Is there an equivalent Pyro construct for WebPPL's Infer Operator?

This indeed helps. The following code works as expected:

import torch
import pyro.infer
import pyro.distributions as dist
import numpy as np
import matplotlib.pyplot as plt
%matplotlib inline

def geometric(p, t=None):
    if t is None:
        t = 0
    x = pyro.sample("x_{}".format(t), pyro.distributions.Bernoulli(p))
    return torch.tensor(0) if x else 1 + geometric(p, t + 1)

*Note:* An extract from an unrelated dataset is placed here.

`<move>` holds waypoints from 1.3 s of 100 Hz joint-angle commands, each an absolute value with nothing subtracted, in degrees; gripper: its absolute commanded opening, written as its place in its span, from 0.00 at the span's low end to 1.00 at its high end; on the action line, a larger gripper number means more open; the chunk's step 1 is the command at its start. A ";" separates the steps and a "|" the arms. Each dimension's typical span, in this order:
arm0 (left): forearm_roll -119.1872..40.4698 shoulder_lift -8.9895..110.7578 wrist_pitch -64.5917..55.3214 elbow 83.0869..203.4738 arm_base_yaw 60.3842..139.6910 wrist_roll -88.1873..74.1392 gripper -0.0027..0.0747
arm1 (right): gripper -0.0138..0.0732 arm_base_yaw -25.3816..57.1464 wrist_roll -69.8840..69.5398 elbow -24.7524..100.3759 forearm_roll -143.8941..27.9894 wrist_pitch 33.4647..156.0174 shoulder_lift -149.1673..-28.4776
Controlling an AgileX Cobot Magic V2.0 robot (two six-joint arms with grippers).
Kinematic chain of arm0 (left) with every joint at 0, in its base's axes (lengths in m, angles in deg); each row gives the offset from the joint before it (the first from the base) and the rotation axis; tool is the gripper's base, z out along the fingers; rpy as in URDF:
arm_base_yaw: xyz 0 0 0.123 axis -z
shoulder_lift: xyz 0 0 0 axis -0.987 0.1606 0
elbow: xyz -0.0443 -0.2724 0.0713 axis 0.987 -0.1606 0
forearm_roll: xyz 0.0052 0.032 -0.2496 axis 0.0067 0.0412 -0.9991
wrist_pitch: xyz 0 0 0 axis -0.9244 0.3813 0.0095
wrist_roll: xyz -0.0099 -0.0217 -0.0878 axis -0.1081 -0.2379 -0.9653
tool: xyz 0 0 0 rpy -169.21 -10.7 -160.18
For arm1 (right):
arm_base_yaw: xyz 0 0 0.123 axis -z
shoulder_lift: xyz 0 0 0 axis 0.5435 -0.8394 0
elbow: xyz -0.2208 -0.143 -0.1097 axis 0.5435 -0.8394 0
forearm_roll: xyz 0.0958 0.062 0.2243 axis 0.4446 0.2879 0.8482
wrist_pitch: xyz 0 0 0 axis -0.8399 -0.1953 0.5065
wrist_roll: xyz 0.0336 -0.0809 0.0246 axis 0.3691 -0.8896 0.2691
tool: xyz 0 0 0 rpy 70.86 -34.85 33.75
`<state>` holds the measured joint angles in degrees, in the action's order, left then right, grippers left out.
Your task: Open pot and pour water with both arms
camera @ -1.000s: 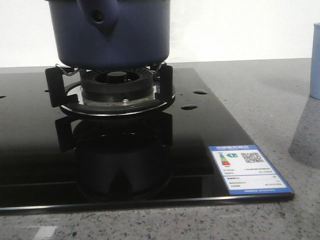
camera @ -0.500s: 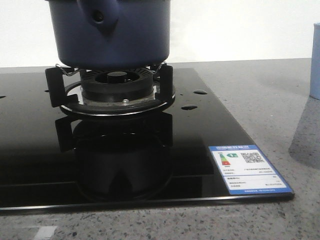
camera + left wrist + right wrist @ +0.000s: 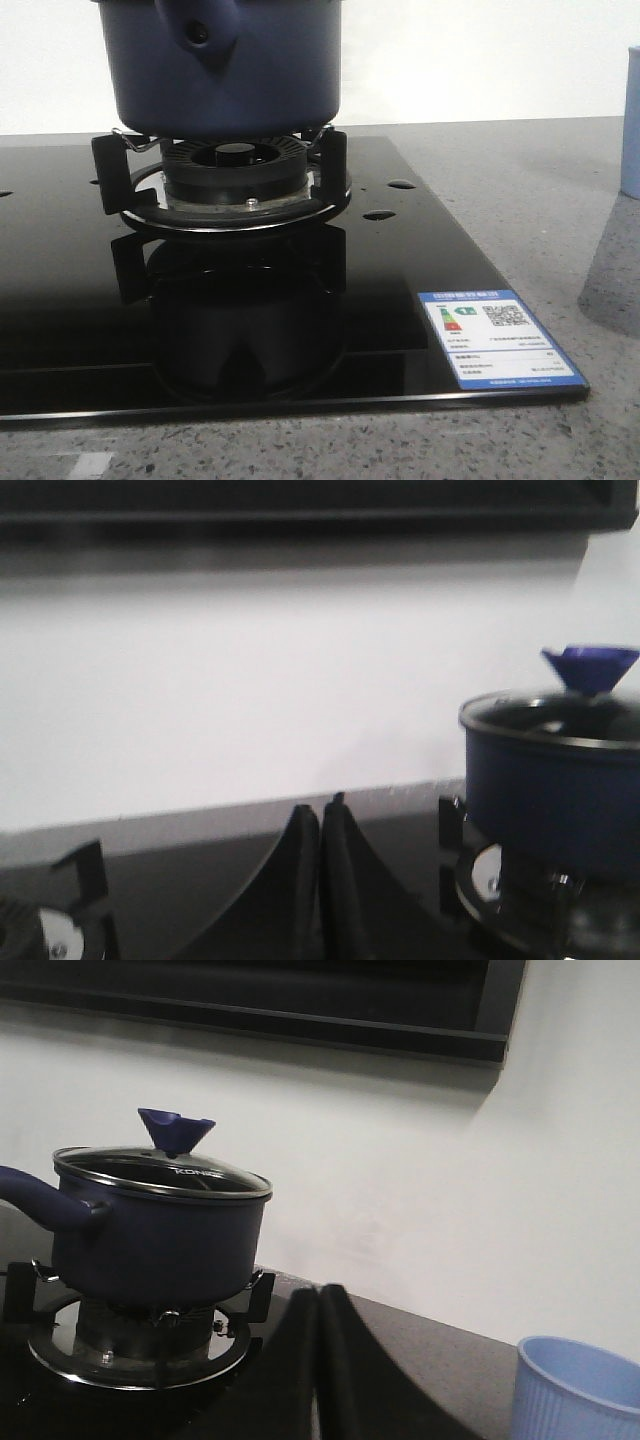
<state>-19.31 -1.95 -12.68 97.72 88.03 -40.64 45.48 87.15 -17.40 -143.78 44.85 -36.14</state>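
The pot (image 3: 160, 1235) is seen seated on the burner stand (image 3: 140, 1335), glass lid (image 3: 165, 1172) in place, blue knob (image 3: 176, 1130) on top. Its handle (image 3: 45, 1200) is directed away from the pale blue cup (image 3: 575, 1390). The right gripper (image 3: 318, 1360) is seen with fingers pressed together, nothing held.

1. "KONKA", white letters on the glass lid (image 3: 165, 1172) of the pot (image 3: 150, 1240), seen from the right wrist.
2. Blue-bordered energy label (image 3: 500, 338) on the cooktop's (image 3: 420, 250) front right corner: coloured rating arrows, QR code, rows of small print too fine to read.
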 commanded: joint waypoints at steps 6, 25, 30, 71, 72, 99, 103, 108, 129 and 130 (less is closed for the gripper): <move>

# make the marginal distributions on return values explicit:
g = pyro.infer.Importance(geometric, num_samples=1000)
marginal = pyro.infer.EmpiricalMarginal(g.run(0.6)) # geometric(0.6)
samples = marginal.sample([1000])

labels, counts = np.unique(samples, return_counts=True, axis=0)
probs = counts/np.sum(counts)
plt.bar(range(len(labels)), probs, align='center', tick_label=[str(w) for w in labels])

My original version of geometric was based on the version in part 1 of the tutorial. It did not return a tensor, so I didn’t realize that that was a problem.

I read over tutorial part 1 and 2, but still found them somewhat confusing, perhaps because I had previously worked through PMC. For example, part 1 defines the geometric distribution as an example of the flexibility of Pyro, then later says “Pyro stochastic functions are universal, i.e., they can be used to represent any computable probability distribution.” I interpreted this to mean that I could use geometric in the same way as a built-in distribution, such as by writing:

A = pyro.sample("A", geometric(0.6))

But, of course, that doesn’t work. This raises the question of how to condition on the results of a recursive stochastic function, such as geometric, or how to use abstraction, such as by defining a flip() operator to match that in Church/WebPPL.

I’m not familiar with PyTorch, so I’ll definitely check out the tutorials before going much further with Pyro.